§ Activity:
How many of the lines below contain "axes"? Answer with that number alone.
+++ Available data
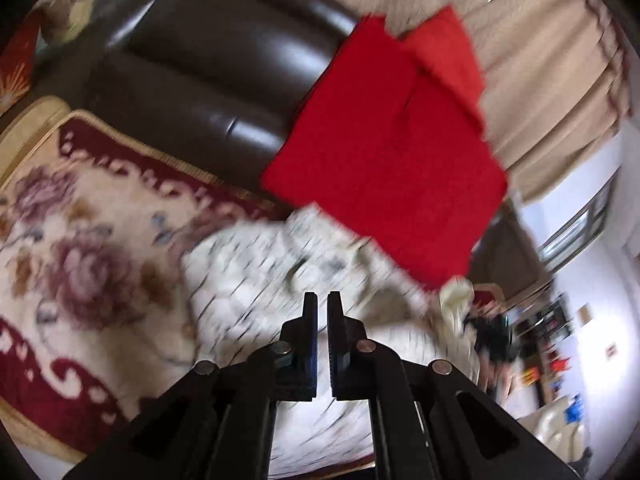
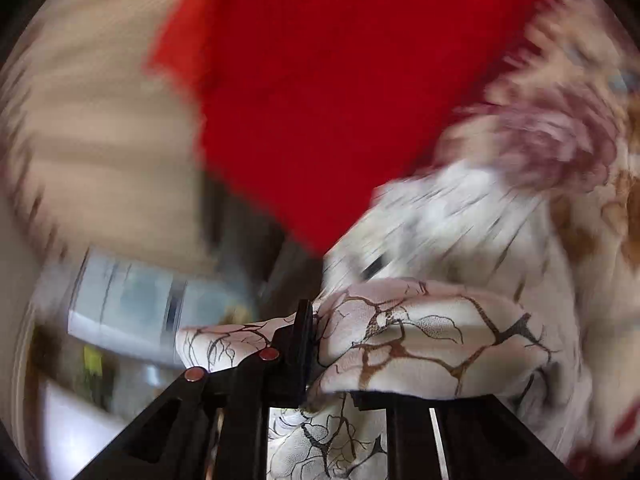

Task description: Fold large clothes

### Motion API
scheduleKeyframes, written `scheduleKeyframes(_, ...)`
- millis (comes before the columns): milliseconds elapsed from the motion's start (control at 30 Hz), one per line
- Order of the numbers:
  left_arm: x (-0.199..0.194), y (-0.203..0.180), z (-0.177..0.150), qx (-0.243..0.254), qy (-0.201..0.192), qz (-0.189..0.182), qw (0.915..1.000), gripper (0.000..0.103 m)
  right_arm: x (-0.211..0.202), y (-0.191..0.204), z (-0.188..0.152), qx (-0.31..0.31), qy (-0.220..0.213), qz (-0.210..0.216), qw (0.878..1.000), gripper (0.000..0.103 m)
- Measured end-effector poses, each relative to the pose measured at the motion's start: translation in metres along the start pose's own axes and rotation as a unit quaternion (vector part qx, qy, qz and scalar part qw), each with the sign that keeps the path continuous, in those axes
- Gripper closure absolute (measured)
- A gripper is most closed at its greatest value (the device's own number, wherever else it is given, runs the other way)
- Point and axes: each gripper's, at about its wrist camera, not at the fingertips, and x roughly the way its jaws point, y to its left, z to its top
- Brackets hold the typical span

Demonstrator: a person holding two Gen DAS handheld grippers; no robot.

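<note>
Right gripper [image 2: 316, 344], low in its frame, pinches the white printed garment [image 2: 420, 340] draped rightward, while left gripper [image 1: 322, 340] sits nearly closed and empty, so carry the fold over smoothly.

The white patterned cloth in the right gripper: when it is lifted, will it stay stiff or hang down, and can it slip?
The white patterned cloth probably hangs limp: it drapes in soft folds over the right gripper. It seems thin and light, since it bunches easily. It may slip, because its surface looks smooth and only an edge appears pinched.
</note>
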Motion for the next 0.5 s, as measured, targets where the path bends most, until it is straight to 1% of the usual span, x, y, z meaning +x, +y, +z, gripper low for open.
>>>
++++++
§ Solution to the problem:
2